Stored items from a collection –
□ □ □

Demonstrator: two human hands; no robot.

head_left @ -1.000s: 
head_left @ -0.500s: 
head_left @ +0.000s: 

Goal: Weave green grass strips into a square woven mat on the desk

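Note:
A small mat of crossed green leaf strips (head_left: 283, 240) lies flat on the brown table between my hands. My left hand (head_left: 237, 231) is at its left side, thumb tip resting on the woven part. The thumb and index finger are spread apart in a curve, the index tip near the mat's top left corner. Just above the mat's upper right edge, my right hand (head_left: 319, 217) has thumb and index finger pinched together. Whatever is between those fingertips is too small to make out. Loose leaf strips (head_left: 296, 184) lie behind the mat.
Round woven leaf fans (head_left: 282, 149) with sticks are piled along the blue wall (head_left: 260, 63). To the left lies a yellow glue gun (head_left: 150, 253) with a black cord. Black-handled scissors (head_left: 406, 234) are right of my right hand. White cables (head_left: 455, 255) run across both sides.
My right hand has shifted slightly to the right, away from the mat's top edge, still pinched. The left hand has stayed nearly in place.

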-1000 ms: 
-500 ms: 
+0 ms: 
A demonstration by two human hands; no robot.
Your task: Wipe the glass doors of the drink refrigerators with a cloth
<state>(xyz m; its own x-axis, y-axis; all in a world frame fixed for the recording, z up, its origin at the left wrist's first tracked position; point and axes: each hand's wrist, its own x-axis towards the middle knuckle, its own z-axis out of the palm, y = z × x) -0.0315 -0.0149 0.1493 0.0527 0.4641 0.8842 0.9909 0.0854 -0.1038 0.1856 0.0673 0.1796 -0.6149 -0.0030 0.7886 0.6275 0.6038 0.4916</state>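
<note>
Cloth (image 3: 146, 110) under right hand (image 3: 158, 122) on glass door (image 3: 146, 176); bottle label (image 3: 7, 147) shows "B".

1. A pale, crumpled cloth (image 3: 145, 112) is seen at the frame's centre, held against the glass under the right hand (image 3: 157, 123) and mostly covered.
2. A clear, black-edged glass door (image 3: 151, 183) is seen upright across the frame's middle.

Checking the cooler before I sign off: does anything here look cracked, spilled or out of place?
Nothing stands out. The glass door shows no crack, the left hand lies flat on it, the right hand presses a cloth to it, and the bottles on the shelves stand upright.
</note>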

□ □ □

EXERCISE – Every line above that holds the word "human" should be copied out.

YOUR SOLUTION –
Demonstrator: two human hands; no robot.
A demonstration by two human hands; no robot.

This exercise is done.